=== Section Start ===

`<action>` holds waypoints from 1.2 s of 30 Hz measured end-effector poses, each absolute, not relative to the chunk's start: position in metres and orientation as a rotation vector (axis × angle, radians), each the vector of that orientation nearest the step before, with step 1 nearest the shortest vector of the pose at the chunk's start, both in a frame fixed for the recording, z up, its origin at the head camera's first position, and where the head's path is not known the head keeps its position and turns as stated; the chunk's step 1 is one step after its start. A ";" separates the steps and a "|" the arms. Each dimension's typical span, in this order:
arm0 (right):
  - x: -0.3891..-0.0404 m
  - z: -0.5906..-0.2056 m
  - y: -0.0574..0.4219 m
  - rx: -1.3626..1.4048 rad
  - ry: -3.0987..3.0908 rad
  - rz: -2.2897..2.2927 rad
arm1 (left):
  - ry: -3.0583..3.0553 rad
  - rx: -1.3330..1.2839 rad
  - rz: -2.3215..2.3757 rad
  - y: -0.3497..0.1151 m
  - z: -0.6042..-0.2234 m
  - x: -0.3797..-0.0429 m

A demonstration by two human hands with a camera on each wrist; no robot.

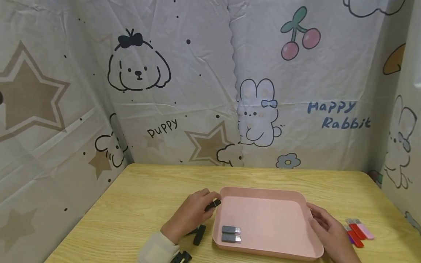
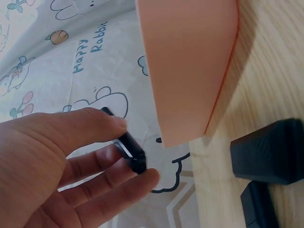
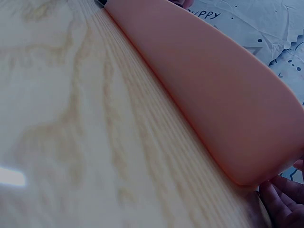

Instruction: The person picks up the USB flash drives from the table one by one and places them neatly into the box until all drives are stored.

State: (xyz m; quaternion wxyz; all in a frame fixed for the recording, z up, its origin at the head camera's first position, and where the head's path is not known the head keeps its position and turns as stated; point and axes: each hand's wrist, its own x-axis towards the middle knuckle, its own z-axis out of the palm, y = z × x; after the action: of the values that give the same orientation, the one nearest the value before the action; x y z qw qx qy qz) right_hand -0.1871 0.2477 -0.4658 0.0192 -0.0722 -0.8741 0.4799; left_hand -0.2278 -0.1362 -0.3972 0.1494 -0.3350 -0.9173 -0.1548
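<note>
Held between the thumb and fingers of my left hand (image 1: 194, 208) is a slim black USB flash drive (image 1: 213, 205), close beside the upper left corner of the pink tray (image 1: 266, 252). In the left wrist view the same black flash drive (image 2: 130, 145) sits at a slant near the tray's wall (image 2: 190, 71). My right hand (image 1: 332, 233) grips the tray's right side, its thumb at the rim. In the right wrist view, fingertips (image 3: 280, 194) meet the tray's lower corner. Two grey USB flash drives (image 1: 231, 234) lie side by side in the tray's lower left corner.
Several black pieces (image 1: 199, 235) lie on the wooden table (image 1: 138, 204) under and beside the left forearm. To the right of the right hand is a small group of red, pink and purple USB flash drives (image 1: 356, 233). Patterned cloth (image 1: 197, 73) hangs round the table.
</note>
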 end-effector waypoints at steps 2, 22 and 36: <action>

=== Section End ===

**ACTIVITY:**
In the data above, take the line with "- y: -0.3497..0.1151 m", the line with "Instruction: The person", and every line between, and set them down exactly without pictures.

**EXERCISE RESULT:**
  - y: -0.3497..0.1151 m
  - z: -0.6042..-0.2234 m
  - x: -0.3797..-0.0429 m

A demonstration by two human hands with a camera on each wrist; no robot.


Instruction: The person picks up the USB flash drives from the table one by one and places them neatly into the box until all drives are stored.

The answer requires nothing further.